WHAT TO PRODUCE
Please return the full listing word for word, leaving out any pictures.

COLLECTED DATA
◇ ◇ ◇ ◇ ◇

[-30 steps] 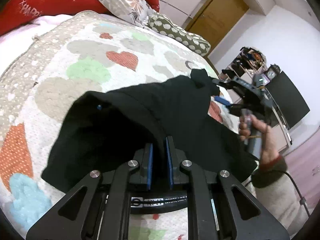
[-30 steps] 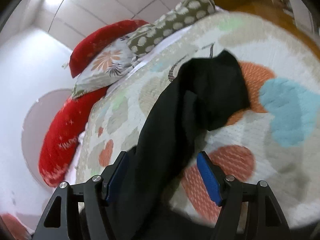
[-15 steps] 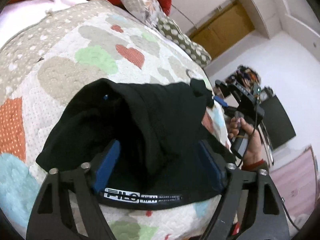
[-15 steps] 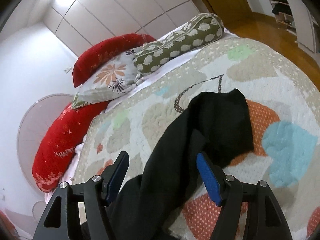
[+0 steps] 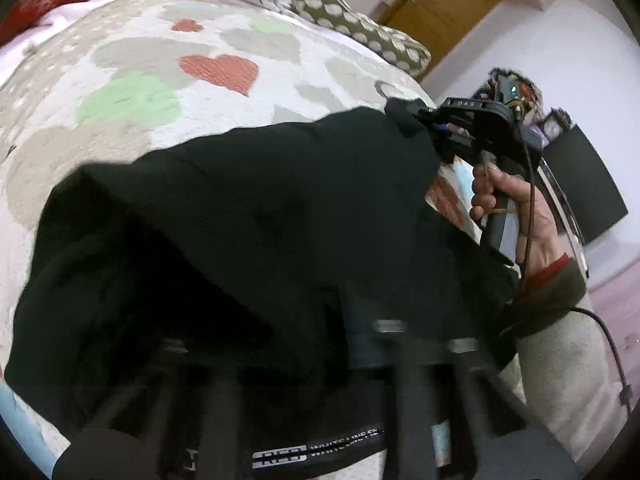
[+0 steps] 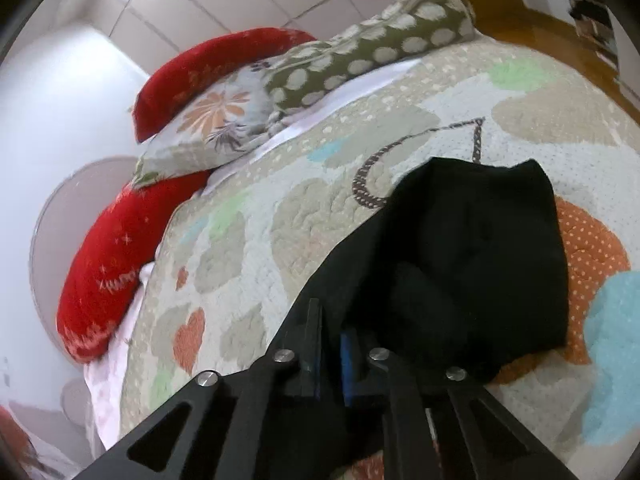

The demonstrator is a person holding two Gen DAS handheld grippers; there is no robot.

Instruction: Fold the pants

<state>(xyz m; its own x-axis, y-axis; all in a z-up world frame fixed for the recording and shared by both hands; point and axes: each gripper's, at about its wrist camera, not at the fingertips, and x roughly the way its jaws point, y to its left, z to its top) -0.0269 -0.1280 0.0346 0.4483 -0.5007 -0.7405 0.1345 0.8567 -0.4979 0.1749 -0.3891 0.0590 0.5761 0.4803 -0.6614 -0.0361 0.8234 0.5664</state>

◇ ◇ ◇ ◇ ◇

WRITTEN ANSWER
[-30 steps] 
[-30 steps] 
[-15 steps] 
[-15 steps] 
[+0 steps] 
[+0 steps] 

The demonstrator is a person holding two Gen DAS handheld grippers; there is no robot.

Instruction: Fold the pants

<state>(xyz m; its own x-axis, y-axis; all in a z-up world frame fixed for the recording and shared by both hands; point and axes: each gripper's, at about its wrist camera, not at the fingertips, and x roughly the way its jaws point, y to its left, z to its top) -0.0269 -0.1280 0.0346 0.4483 -0.5007 -0.7405 0.1345 0.8567 -0.4979 0.1749 -0.3891 0.0590 0.5761 0.4803 -0.6614 -0.0361 0.8234 0.5664</state>

What was asked for in the exercise is now done.